D’où je me permets de déduire qu’en dépit des proverbes sur la « perfide Albion » et « l’honnêteté helvétique », nous méritons plus que d’autres, en Suisse, les reproches d’égoïsme et d’isolationnisme qu’on adresse volontiers aux Anglais. C’est du moins ce que prouvent les chiffres. Mais ils prouvent aussi autre chose.

Vous savez qu’à Strasbourg, les travaillistes anglais, par la voix de M. Dalton, ont déclaré qu’ils s’opposaient à la fédération européenne, parce qu’elle était contraire au vœu des masses, dont ils sont les représentants. Or cette enquête démontre à l’évidence qu’il n’en est rien. Les électeurs conservateurs et les électeurs travaillistes anglais sont curieusement d’accord pour affirmer, en fait, que l’union de l’Europe serait bonne : pour eux d’abord en tant qu’individus (55 %), pour leur pays ensuite (71 %) et enfin pour la paix du monde (82 % chez les conservateurs, 81 % chez les travaillistes).

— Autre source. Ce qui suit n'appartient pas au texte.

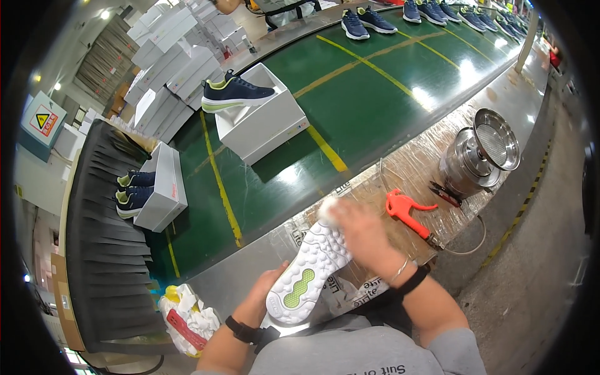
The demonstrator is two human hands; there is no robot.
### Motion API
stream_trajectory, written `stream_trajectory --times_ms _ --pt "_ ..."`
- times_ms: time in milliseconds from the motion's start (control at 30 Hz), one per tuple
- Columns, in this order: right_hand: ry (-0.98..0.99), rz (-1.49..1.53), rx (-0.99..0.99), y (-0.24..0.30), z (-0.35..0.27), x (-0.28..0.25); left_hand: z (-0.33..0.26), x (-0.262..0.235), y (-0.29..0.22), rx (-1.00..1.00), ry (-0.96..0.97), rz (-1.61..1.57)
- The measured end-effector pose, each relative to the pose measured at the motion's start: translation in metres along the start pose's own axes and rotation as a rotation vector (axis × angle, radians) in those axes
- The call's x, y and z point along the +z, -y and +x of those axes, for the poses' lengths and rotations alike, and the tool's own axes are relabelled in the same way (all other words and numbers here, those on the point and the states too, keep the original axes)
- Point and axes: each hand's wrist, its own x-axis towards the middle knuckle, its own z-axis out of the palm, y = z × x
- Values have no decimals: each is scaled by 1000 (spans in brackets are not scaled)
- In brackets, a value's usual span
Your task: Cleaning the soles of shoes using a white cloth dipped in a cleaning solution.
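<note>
A shoe (320, 257) is held with its white, bumpy sole facing up; a green patch marks the end nearer me. My left hand (267, 289) grips it by its left side, most of the fingers hidden behind it. Against the far end of the sole, my right hand (362, 230) presses a white wad (327, 209) that looks like cloth. Some of the right fingers are blurred. Just right of that hand, an orange-red air blow gun (407, 212) lies on the plastic-wrapped bench (400, 170).
A metal dispenser pot (465, 164) stands at the bench's right. On the green conveyor (281, 197), an open white box (265, 128) carries a navy shoe (236, 92); another box (164, 190) with navy shoes sits left. A bag of crumpled white material (187, 317) is near my left arm.
</note>
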Motion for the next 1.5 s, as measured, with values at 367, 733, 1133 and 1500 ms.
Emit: stream_trajectory --times_ms 367,733,1133,1500 --pt "-46 143 -105 10 -33 -4 5 -3 -5 -41 107 -224" --pt "8 361 -182 49 -73 -23 21 -16 -8 -70 371 -502" --pt "87 190 -87 53 10 -22 46 1 -15 -18 330 -382" --pt "504 -63 -791 68 -59 -63 34 -6 -17 46 176 -305"
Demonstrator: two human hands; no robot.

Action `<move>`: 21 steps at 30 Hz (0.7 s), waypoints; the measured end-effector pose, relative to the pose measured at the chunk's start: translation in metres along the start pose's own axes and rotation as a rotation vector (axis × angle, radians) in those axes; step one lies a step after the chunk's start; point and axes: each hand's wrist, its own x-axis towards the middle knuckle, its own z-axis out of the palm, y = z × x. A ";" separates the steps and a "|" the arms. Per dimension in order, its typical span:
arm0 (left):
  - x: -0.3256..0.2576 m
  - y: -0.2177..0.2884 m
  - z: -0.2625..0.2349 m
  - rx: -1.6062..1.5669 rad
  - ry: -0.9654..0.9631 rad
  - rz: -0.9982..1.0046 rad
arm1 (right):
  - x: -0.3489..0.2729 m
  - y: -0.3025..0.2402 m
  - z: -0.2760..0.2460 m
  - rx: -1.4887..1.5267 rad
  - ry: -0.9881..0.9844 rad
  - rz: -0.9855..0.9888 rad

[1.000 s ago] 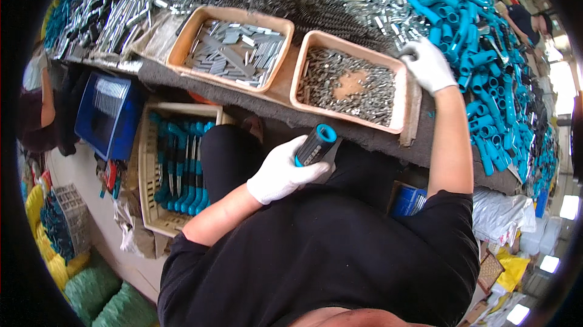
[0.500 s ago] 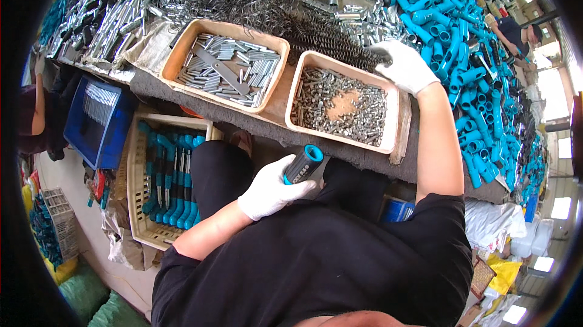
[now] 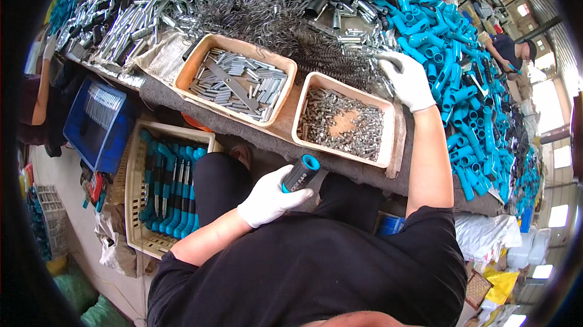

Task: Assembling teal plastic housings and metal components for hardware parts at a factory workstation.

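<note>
Left grip: the left hand (image 3: 267,200), in a white knit glove, is wrapped around a short handle (image 3: 300,173), fingers curled and pressed on its lower part.
Handle: a stubby cylinder, dark grey and ribbed along its body, with a smooth bright blue rim at the open top end; it tilts up and to the right, held over the lap, just below the counter edge.
Right grip: the right hand (image 3: 406,79), also white-gloved, reaches out with arm extended; its fingers are bent down onto the pile of small metal parts (image 3: 370,41) at the far side of the counter. Whether they pinch anything I cannot tell.
Near tray: a shallow tan tray (image 3: 398,144) just below the right hand, filled with small shiny screws or pins, a bare patch in the middle.
Second tray: a like tray (image 3: 194,62) to its left, holding flat grey metal strips lying crosswise.
Counter: covered in coarse grey felt (image 3: 164,99), with a tangle of thin wire springs (image 3: 267,17) behind the trays.
Right heap: smooth blue plastic tube pieces (image 3: 461,90), angled like elbows, piled just beside the right hand.
Far heap: bright steel tubes (image 3: 139,5), round and cut short.
Floor crate: a cream plastic basket (image 3: 136,205) beside the left knee, lined with blue-handled tools.
</note>
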 end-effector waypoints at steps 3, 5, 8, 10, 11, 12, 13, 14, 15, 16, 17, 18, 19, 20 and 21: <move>-0.007 0.005 0.004 0.011 0.018 0.014 | -0.001 0.003 0.009 -0.100 0.099 -0.006; -0.009 0.001 0.006 0.047 0.023 0.017 | -0.003 0.013 0.017 0.001 0.164 -0.005; -0.016 0.002 0.007 0.095 0.025 -0.029 | -0.010 0.019 0.026 0.150 0.127 0.059; -0.019 0.004 0.009 0.121 0.010 -0.068 | -0.013 0.020 0.028 0.292 0.139 0.103; -0.019 0.003 0.011 0.101 0.015 -0.056 | -0.015 0.021 0.028 0.414 0.159 0.122; -0.017 0.001 0.013 0.083 0.005 -0.044 | -0.018 0.024 0.028 0.380 0.235 0.131; -0.017 0.000 0.015 0.106 -0.026 -0.039 | -0.017 0.017 0.026 0.240 0.216 0.220; -0.019 -0.001 0.016 0.072 0.004 -0.036 | -0.016 0.009 0.024 0.103 0.197 0.313; -0.019 -0.004 0.018 0.040 0.026 -0.033 | -0.018 0.011 0.027 0.117 0.221 0.284; -0.021 -0.005 0.020 0.068 -0.001 -0.030 | -0.018 0.010 0.032 0.140 0.241 0.249; -0.024 -0.007 0.021 0.052 0.019 -0.034 | -0.019 0.010 0.034 0.262 0.229 0.275; -0.024 -0.010 0.021 0.032 0.042 -0.036 | -0.021 0.008 0.036 0.385 0.215 0.293; -0.025 -0.015 0.021 0.026 0.052 -0.024 | -0.024 -0.002 0.033 0.460 0.169 0.328; -0.026 -0.017 0.021 0.031 0.060 -0.029 | -0.026 -0.003 0.031 0.470 0.125 0.319; -0.026 -0.017 0.023 0.016 0.052 -0.030 | -0.027 -0.001 0.030 0.352 0.191 0.166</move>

Jamais l’on n’avait mieux montré que la politique partisane ne traduit pas les vœux réels des hommes réels. La vérité, c’est qu’une très forte majorité de nos peuples, quel que soit leur parti politique, souhaite et veut l’union européenne. Il faut maintenant que cette majorité se fasse entendre.

Si chacun d’entre vous, ce soir, écrivait à son député : « Faites l’Europe, ou renoncez à ma voix », les choses changeraient sans doute en quelques semaines.

Au revoir, chers auditeurs, à lundi prochain.